EXERCISE REQUIREMENTS: All of the data is to be repeated verbatim.
-------- RECORDED DATA
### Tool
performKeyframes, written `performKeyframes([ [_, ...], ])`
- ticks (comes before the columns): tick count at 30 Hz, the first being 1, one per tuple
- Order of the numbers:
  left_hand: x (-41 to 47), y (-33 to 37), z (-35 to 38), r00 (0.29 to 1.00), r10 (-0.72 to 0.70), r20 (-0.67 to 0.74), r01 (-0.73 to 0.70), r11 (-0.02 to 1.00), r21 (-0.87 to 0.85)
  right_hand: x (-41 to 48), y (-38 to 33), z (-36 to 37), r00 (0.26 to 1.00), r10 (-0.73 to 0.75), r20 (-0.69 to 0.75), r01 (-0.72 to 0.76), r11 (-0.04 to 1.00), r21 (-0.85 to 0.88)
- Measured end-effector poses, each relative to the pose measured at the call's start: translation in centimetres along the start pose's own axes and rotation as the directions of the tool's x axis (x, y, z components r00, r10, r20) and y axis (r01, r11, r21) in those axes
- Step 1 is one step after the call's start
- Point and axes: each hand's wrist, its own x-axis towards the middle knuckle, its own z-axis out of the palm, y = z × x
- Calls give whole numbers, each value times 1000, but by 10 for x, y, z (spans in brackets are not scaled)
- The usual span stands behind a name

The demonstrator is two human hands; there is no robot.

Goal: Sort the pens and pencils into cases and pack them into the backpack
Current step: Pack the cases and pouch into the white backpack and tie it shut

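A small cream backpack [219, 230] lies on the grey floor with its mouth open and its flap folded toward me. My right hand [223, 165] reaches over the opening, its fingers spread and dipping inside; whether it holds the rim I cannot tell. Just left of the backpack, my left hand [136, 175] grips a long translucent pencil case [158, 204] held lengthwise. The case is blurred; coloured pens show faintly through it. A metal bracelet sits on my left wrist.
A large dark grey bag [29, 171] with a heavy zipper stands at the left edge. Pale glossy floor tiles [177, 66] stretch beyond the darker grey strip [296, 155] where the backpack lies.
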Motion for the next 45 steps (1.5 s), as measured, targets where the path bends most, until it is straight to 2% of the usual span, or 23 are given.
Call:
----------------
SOLUTION:
### Tool
performKeyframes, written `performKeyframes([ [_, ...], ])`
- ticks (comes before the columns): tick count at 30 Hz, the first being 1, one per tuple
- Order of the numbers:
  left_hand: x (-41 to 47), y (-33 to 37), z (-35 to 38), r00 (0.29 to 1.00), r10 (-0.72 to 0.70), r20 (-0.67 to 0.74), r01 (-0.73 to 0.70), r11 (-0.02 to 1.00), r21 (-0.87 to 0.85)
  right_hand: x (-41 to 48), y (-38 to 33), z (-36 to 37), r00 (0.26 to 1.00), r10 (-0.73 to 0.75), r20 (-0.69 to 0.75), r01 (-0.72 to 0.76), r11 (-0.04 to 1.00), r21 (-0.85 to 0.88)
- Measured end-effector poses, each relative to the pose measured at the call's start: translation in centimetres along the start pose's own axes and rotation as the directions of the tool's x axis (x, y, z components r00, r10, r20) and y axis (r01, r11, r21) in those axes
- Step 1 is one step after the call's start
- Point and axes: each hand's wrist, its own x-axis towards the middle knuckle, its own z-axis out of the palm, y = z × x
- Calls give whole numbers, each value times 1000, but by 10 for x, y, z (spans in brackets are not scaled)
- The usual span stands behind a name

The demonstrator is two human hands; there is no robot.

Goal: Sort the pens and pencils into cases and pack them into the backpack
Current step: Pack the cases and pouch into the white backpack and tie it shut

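A small cream backpack [219, 230] lies on the grey floor with its mouth open and its flap folded toward me. My right hand [223, 165] reaches over the opening, its fingers spread and dipping inside; whether it holds the rim I cannot tell. Just left of the backpack, my left hand [136, 175] grips a long translucent pencil case [158, 204] held lengthwise. The case is blurred; coloured pens show faintly through it. A metal bracelet sits on my left wrist.
A large dark grey bag [29, 171] with a heavy zipper stands at the left edge. Pale glossy floor tiles [177, 66] stretch beyond the darker grey strip [296, 155] where the backpack lies.
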Motion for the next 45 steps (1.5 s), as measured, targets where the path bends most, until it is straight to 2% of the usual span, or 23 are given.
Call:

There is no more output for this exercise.